WHAT YOU NEED TO DO
Write out every line of the material as it stands, apart from the pictures.

********

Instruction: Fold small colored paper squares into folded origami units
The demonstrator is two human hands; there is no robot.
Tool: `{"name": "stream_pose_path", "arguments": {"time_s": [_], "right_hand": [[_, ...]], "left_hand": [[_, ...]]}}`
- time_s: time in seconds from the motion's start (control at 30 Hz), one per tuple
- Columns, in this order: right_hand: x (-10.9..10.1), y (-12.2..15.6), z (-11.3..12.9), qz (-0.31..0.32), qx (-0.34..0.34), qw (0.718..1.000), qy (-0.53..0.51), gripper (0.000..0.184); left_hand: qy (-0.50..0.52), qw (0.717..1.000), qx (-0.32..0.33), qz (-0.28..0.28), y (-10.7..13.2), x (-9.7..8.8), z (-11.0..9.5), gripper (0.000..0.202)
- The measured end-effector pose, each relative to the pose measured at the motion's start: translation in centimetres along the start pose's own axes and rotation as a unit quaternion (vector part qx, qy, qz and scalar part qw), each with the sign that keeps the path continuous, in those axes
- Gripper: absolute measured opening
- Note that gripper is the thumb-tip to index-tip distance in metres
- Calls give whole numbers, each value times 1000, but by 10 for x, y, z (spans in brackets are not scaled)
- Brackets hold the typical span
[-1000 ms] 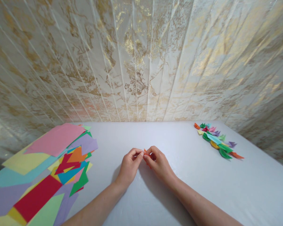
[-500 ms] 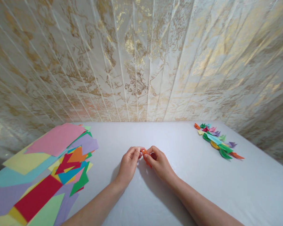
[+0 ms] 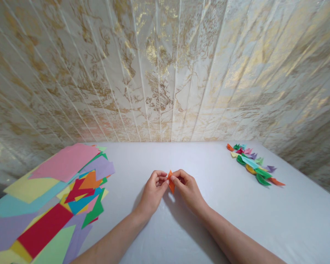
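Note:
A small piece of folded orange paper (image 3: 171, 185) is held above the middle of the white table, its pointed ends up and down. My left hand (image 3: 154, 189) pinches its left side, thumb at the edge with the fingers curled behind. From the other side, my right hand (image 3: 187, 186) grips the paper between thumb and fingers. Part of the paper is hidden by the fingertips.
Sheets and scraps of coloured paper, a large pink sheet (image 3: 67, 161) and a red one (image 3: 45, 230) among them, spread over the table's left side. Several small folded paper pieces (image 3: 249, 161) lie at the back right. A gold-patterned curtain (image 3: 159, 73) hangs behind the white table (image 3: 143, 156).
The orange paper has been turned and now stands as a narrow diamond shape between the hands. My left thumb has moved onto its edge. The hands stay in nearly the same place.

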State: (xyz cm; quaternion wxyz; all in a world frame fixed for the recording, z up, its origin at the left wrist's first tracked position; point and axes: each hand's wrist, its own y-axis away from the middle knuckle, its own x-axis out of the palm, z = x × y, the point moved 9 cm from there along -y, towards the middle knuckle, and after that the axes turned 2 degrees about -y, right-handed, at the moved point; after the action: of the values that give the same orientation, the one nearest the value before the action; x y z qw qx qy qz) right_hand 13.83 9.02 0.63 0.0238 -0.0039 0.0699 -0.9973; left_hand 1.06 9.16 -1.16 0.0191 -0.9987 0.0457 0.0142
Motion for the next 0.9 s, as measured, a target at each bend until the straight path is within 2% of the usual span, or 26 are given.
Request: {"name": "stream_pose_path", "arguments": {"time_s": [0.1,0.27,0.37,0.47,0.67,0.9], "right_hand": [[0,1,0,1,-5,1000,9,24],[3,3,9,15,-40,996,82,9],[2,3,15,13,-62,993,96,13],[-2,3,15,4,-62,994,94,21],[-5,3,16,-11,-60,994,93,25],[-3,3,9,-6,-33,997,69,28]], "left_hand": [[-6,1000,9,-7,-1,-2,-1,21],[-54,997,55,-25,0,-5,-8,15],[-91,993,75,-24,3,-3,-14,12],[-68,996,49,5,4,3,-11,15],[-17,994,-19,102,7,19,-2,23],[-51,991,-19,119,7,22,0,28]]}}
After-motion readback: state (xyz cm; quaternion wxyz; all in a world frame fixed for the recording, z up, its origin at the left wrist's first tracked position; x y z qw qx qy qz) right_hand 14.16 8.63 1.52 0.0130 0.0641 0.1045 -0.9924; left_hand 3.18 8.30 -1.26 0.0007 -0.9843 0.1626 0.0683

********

RESULT
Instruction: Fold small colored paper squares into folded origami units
The demonstrator is two human hands; there is no robot.
Tool: `{"name": "stream_pose_path", "arguments": {"time_s": [_], "right_hand": [[_, ...]], "left_hand": [[_, ...]]}}`
- time_s: time in seconds from the motion's start (control at 30 Hz), one per tuple
- Columns, in this order: right_hand: x (-10.9..10.1), y (-12.2..15.6), z (-11.3..12.9), qz (-0.31..0.32), qx (-0.34..0.34), qw (0.718..1.000), qy (-0.53..0.51), gripper (0.000..0.184); left_hand: qy (-0.50..0.52), qw (0.717..1.000), qx (-0.32..0.33), qz (-0.28..0.28), y (-10.7..13.2), x (-9.7..8.8), z (-11.0..9.5), gripper (0.000..0.202)
- The measured end-effector pose, each relative to the pose measured at the motion's start: translation in centimetres along the start pose's own axes and rotation as a unit quaternion (vector part qx, qy, qz and scalar part qw), each with the sign that keeps the path continuous, in those axes
- Gripper: absolute measured opening
- Note that gripper is the thumb-tip to index-tip distance in metres
- Calls give whole numbers, each value times 1000, but by 10 for x, y, z (spans in brackets are not scaled)
- Brackets hold the typical span
[-1000 ms] 
[-500 ms] 
[+0 ms] 
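Note:
A small piece of folded orange paper (image 3: 171, 185) is held above the middle of the white table, its pointed ends up and down. My left hand (image 3: 154, 189) pinches its left side, thumb at the edge with the fingers curled behind. From the other side, my right hand (image 3: 187, 186) grips the paper between thumb and fingers. Part of the paper is hidden by the fingertips.
Sheets and scraps of coloured paper, a large pink sheet (image 3: 67, 161) and a red one (image 3: 45, 230) among them, spread over the table's left side. Several small folded paper pieces (image 3: 249, 161) lie at the back right. A gold-patterned curtain (image 3: 159, 73) hangs behind the white table (image 3: 143, 156).
The orange paper has been turned and now stands as a narrow diamond shape between the hands. My left thumb has moved onto its edge. The hands stay in nearly the same place.
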
State: (xyz cm; quaternion wxyz; all in a world frame fixed for the recording, z up, its origin at the left wrist's first tracked position; point and axes: each hand's wrist, its own y-axis away from the middle knuckle, its own x-axis out of the palm, z = x × y, the point moved 9 cm from there along -y, towards the middle knuckle, and after that the axes turned 2 degrees about -y, right-handed, at the moved point; after the action: of the values that give the same orientation, the one nearest the value before the action; x y z qw qx qy qz) right_hand 13.83 9.02 0.63 0.0238 -0.0039 0.0699 -0.9973; left_hand 1.06 9.16 -1.16 0.0191 -0.9987 0.0457 0.0142
Motion for the next 0.9 s, as measured, a target at each bend until the straight path is within 2% of the usual span, or 26 are given.
Request: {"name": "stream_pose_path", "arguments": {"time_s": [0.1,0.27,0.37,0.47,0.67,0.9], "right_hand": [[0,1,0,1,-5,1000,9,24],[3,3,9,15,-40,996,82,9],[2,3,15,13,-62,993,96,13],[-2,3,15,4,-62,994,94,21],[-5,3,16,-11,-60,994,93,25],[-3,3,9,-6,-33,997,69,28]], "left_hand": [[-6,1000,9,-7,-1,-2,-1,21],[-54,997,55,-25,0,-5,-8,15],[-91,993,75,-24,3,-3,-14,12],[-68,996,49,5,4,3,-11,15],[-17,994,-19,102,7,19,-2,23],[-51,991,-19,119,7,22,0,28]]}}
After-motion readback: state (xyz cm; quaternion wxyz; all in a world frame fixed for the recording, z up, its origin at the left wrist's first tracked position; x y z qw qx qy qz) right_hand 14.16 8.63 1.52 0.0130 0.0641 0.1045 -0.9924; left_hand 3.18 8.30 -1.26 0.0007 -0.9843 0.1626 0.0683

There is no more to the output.